Kate Beaton Beaton began creating web comics about historical and literary figures in 2007 under the title Hark! A Vagrant! A huge hit online, the Canadian cartoonist’s success translated to print with the first collection of Hark! A Vagrant! spending five months on The New York Times bestseller list and earning extensive critical acclaim. Her work has appeared in numerous publicatio­ns, including Marvel’s Strange Tales anthology series, and a second Hark! collection was published last year, titled Step Aside, Pops, and became an instant bestseller.

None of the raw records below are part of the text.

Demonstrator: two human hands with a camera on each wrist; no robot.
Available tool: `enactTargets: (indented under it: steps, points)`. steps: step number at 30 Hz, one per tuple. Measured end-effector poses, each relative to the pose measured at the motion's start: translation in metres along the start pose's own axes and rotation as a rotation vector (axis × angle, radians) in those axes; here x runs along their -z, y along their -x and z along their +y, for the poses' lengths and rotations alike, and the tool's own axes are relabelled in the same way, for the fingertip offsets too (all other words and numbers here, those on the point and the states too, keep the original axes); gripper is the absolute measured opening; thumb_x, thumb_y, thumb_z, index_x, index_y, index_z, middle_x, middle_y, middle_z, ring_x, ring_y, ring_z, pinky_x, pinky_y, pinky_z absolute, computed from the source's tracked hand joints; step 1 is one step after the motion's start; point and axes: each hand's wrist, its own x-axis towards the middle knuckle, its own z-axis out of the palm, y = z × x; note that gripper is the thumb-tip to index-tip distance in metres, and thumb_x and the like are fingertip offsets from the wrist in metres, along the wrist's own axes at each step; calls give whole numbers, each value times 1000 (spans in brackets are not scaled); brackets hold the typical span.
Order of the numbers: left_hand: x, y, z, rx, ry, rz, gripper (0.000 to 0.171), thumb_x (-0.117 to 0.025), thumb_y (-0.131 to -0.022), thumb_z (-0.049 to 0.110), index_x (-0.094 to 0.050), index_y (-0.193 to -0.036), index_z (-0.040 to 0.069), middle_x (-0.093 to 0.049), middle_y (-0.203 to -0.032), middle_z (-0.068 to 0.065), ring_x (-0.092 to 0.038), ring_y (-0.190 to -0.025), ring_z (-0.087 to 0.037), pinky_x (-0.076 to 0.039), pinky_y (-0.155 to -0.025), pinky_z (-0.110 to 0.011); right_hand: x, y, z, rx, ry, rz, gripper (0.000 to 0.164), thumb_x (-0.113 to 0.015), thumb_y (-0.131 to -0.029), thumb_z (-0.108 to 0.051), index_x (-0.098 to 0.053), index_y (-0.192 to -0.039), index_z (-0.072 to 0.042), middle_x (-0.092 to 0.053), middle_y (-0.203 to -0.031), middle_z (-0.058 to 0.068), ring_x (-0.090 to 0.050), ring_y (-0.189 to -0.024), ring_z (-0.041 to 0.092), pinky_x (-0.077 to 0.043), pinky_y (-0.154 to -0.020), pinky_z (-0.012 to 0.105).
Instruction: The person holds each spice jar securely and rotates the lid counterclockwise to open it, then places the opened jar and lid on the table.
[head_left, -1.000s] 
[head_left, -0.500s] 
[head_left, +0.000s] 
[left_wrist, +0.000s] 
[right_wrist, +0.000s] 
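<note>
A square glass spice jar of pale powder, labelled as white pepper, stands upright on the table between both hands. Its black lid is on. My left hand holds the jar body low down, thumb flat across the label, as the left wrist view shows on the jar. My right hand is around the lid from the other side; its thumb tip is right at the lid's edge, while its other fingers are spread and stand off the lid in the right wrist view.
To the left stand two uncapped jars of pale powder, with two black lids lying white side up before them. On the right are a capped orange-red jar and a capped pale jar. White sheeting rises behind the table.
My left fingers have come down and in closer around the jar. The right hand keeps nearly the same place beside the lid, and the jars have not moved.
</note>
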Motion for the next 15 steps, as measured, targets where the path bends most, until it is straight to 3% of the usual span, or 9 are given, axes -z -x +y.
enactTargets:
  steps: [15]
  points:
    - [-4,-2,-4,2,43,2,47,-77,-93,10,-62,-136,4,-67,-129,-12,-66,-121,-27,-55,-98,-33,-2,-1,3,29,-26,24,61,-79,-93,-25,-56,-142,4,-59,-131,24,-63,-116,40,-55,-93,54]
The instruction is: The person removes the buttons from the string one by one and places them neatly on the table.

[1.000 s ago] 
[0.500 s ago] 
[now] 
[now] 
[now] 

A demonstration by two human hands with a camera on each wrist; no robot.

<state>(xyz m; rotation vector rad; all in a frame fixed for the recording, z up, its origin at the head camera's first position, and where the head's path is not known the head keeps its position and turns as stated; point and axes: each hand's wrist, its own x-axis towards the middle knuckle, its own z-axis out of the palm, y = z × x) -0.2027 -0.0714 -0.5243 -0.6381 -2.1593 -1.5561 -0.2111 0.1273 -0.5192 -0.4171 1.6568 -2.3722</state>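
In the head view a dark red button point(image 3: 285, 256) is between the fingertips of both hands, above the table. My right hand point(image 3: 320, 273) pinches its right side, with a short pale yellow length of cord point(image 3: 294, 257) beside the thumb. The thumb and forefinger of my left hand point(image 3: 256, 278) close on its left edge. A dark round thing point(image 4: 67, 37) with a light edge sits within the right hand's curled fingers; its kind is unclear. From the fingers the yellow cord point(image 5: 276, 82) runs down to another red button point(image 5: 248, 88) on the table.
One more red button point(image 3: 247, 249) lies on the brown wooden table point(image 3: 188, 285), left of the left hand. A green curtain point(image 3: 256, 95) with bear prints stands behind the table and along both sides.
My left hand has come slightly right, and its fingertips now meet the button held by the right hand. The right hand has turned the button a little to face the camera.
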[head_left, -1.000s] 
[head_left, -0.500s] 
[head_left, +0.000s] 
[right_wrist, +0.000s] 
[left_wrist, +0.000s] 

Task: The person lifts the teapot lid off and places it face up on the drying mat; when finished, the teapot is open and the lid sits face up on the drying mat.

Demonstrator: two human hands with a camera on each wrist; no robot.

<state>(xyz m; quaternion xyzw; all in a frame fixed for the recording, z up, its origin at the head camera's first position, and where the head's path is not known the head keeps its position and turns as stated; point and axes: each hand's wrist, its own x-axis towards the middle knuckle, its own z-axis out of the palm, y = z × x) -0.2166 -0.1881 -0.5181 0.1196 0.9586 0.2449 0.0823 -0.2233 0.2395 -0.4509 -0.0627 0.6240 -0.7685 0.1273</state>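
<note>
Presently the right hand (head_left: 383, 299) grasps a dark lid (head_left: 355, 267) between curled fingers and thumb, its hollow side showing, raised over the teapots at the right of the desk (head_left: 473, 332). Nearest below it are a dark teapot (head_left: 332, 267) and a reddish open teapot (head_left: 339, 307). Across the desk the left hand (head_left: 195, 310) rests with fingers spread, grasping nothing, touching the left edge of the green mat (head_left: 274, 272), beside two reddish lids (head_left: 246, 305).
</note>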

Cece Bell An acclaimed author and children’s book illustrato­r, Bell’s credits include the books Rabbit & Robot: The Sleepover, Itty Bitty, Bee-Wigged, the Sock Monkey series and El Deafo. The latter, based on her own childhood growing up deaf, has become a huge success as a sort of handbook for helping people understand and communicat­e better with deaf children. El Deafo has won a Newberry Medal Honor and an Eisner Award.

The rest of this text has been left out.